:: Your instructions ::
Repeat the data verbatim.

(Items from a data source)
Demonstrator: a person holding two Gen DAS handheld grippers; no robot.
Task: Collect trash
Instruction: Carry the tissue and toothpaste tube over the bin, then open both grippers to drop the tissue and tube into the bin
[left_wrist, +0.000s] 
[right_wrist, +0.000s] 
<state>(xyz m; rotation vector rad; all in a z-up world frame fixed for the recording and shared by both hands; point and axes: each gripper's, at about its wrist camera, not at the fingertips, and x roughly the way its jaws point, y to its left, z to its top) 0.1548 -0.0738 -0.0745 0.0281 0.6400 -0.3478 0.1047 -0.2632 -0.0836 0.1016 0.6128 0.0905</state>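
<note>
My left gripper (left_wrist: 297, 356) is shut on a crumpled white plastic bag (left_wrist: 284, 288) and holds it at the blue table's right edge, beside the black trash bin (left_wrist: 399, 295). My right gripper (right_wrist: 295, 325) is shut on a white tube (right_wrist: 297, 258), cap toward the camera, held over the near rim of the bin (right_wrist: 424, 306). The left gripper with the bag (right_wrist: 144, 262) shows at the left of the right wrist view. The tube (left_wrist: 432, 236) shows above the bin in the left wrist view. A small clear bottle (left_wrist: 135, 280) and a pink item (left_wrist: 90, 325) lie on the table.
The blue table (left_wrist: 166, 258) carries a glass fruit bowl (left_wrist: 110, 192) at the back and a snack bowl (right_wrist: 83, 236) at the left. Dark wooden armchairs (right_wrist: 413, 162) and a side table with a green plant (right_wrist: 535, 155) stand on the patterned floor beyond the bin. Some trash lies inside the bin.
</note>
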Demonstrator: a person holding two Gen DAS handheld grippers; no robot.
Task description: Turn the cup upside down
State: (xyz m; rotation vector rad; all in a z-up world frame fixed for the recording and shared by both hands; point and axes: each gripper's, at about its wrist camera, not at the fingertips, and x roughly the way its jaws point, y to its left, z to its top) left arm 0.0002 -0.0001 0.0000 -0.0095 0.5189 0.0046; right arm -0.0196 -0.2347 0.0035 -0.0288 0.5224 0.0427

:: Exercise answer ::
Demonstrator: a person holding two Gen DAS handheld grippers; no robot.
Task: Collect trash
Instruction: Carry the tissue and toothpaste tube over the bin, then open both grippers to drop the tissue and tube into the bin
[left_wrist, +0.000s] 
[right_wrist, +0.000s] 
<state>(xyz m; rotation vector rad; all in a z-up world frame fixed for the recording and shared by both hands; point and axes: each gripper's, at about its wrist camera, not at the fingertips, and x roughly the way its jaws point, y to its left, z to its top) 0.1548 -0.0738 -0.0745 0.0281 0.6400 -0.3478 0.1047 -0.2632 -0.0836 0.1016 0.6128 0.0905</state>
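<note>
My left gripper (left_wrist: 297, 356) is shut on a crumpled white plastic bag (left_wrist: 284, 288) and holds it at the blue table's right edge, beside the black trash bin (left_wrist: 399, 295). My right gripper (right_wrist: 295, 325) is shut on a white tube (right_wrist: 297, 258), cap toward the camera, held over the near rim of the bin (right_wrist: 424, 306). The left gripper with the bag (right_wrist: 144, 262) shows at the left of the right wrist view. The tube (left_wrist: 432, 236) shows above the bin in the left wrist view. A small clear bottle (left_wrist: 135, 280) and a pink item (left_wrist: 90, 325) lie on the table.
The blue table (left_wrist: 166, 258) carries a glass fruit bowl (left_wrist: 110, 192) at the back and a snack bowl (right_wrist: 83, 236) at the left. Dark wooden armchairs (right_wrist: 413, 162) and a side table with a green plant (right_wrist: 535, 155) stand on the patterned floor beyond the bin. Some trash lies inside the bin.
</note>
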Demonstrator: a person holding two Gen DAS handheld grippers; no robot.
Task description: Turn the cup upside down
State: (xyz m; rotation vector rad; all in a z-up world frame fixed for the recording and shared by both hands; point and axes: each gripper's, at about its wrist camera, not at the fingertips, and x roughly the way its jaws point, y to its left, z to its top) left arm 0.0002 -0.0001 0.0000 -0.0095 0.5189 0.0046; right arm -0.0196 -0.2347 0.0035 -0.0288 0.5224 0.0427

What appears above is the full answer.